Una coalición de organizaciones que defienden los derechos humanos, entre ellas R3D: Red en Defensa de los Derechos Digitales, y especialistas independientes solicitó en una carta al Consejo de Derechos Humanos de las Naciones Unidas (HRC, por sus siglas en inglés) tomar acción urgentemente para denunciar las violaciones a los derechos humanos a una escala sin precedentes facilitada por el uso del malware Pegasus.

Además, la coalición llamó al Consejo a ordenar medidas comprensivas para investigar estos abusos y prevenir futuras violaciones a los derechos humanos vinculadas con la venta, exportación y uso del malware Pegasus y otros casos de vigilancia dirigida.

En la carta, las organizaciones y especialistas señalan que las revelaciones, en julio pasado, del Proyecto Pegasus son extremadamente alarmantes y que desde éstas han continuado apareciendo nuevos casos de uso ilegal del malware. Algunos de los más recientes, el fotoperiodista Dániel Németh, basado en Budapest, y la confirmación, desde medios franceses, de que al menos los teléfonos de cinco integrantes del gabinete de Emmanuel Macron también fueron infectados con Pegasus.

Por estas razones, las y los firmantes piden a los integrantes del HRC ofrecer apoyo financiero y técnico para los cuerpos relevantes dentro de las Naciones Unidas que puedan llevar a cabo las investigaciones necesarias sobre los abusos cometidos con Pegasus. A su vez, los Estados Miembro deben cooperar para permitir que las investigaciones operen sin miedo a la obstrucción y represión.

Los resultados de estas investigaciones deben servir para proveer recomendaciones a los estándares y marcos regulatorios “que gobiernan el desarrollo, venta y transferencia de la tecnología de vigilancia, así como cualquier huevo en los mecanismos existentes o su implementación en el nivel local, nacional e internacional, para prevenir y mitigar los riesgos de las tecnologías de vigilancia”.

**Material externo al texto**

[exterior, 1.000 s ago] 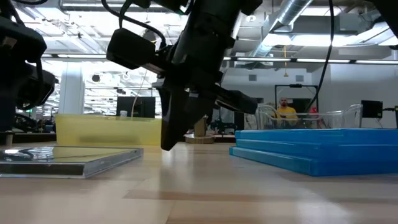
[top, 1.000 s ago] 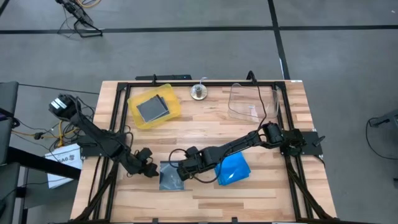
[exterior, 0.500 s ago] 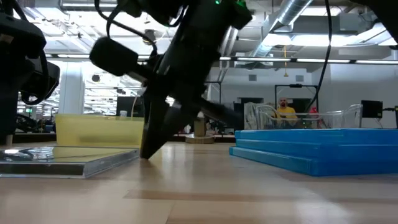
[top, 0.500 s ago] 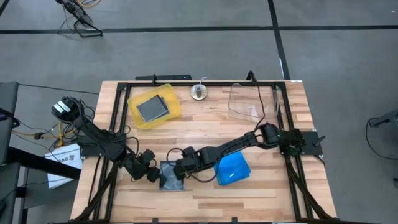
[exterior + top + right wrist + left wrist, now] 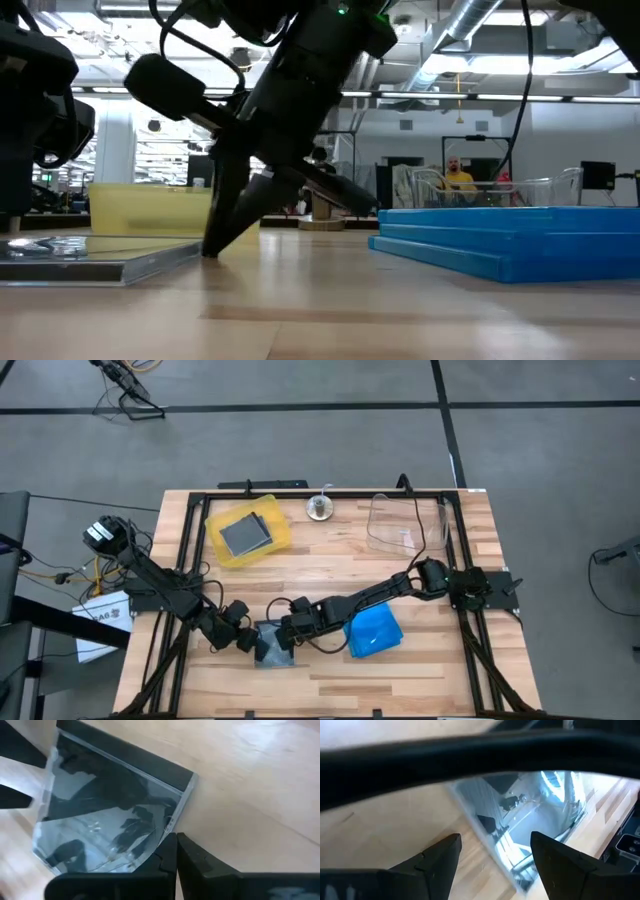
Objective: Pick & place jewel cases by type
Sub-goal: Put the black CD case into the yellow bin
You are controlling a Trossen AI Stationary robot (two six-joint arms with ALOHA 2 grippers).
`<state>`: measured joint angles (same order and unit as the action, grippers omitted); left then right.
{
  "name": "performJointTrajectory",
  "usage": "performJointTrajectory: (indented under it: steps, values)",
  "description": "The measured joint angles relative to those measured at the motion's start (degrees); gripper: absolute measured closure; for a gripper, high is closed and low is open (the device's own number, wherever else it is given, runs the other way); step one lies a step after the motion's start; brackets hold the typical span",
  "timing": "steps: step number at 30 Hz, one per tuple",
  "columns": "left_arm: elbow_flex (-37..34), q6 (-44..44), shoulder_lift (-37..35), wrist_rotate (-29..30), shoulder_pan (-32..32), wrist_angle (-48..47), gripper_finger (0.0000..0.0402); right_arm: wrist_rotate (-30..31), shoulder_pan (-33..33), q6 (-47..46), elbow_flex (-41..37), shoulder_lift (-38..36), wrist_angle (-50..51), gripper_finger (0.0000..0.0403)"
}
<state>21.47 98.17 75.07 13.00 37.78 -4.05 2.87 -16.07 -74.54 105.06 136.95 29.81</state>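
Closed right jaws touch the grey jewel case (image 5: 110, 815)'s edge; open left jaws flank it.

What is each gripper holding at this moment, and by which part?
Nothing is held. The right gripper, shut, presses against an edge of the grey jewel case lying on the table; the left gripper is open at its opposite side.

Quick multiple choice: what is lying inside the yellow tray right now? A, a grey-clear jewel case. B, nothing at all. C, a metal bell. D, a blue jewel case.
A: the high view shows a grey-clear jewel case lying flat inside the yellow tray, while the blue cases lie on the table by the right arm.
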Motion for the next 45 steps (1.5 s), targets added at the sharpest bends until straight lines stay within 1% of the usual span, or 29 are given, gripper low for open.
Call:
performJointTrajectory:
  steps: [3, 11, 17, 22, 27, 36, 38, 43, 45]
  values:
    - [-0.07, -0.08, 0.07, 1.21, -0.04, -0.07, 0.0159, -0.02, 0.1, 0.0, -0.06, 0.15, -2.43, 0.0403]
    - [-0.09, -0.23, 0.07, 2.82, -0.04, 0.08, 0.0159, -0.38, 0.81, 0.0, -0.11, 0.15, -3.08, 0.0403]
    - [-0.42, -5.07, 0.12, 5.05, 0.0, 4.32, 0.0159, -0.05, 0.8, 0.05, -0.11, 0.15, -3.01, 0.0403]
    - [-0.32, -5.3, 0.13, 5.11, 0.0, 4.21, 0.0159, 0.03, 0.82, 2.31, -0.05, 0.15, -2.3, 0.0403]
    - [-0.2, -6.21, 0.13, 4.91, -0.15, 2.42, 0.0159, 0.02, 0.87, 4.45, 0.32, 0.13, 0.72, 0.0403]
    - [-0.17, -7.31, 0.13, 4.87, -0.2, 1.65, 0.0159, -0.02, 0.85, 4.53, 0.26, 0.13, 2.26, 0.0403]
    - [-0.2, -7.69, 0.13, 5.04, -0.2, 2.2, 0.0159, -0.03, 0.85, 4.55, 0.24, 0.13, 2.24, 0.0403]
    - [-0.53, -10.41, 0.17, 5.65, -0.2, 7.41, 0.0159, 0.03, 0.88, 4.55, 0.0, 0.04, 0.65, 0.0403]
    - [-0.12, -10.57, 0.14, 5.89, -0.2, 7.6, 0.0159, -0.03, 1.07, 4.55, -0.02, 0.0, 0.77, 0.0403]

Finalmente, las organizaciones y especialistas aseguran que mientras no se desarrollen y adopten estas medidas, se debe implementar una moratoria global a la venta, exportación, transferencia y uso de la tecnología privada de vigilancia, hasta que los Estados hayan adoptado robustas salvaguardas legales para proteger individuos de la vigilancia, invasión a su privacidad y las amenazas a su libertad de expresión, reunión y asociación, como previamente han recomendado personas expertas de Naciones Unidas y la sociedad civil organizada.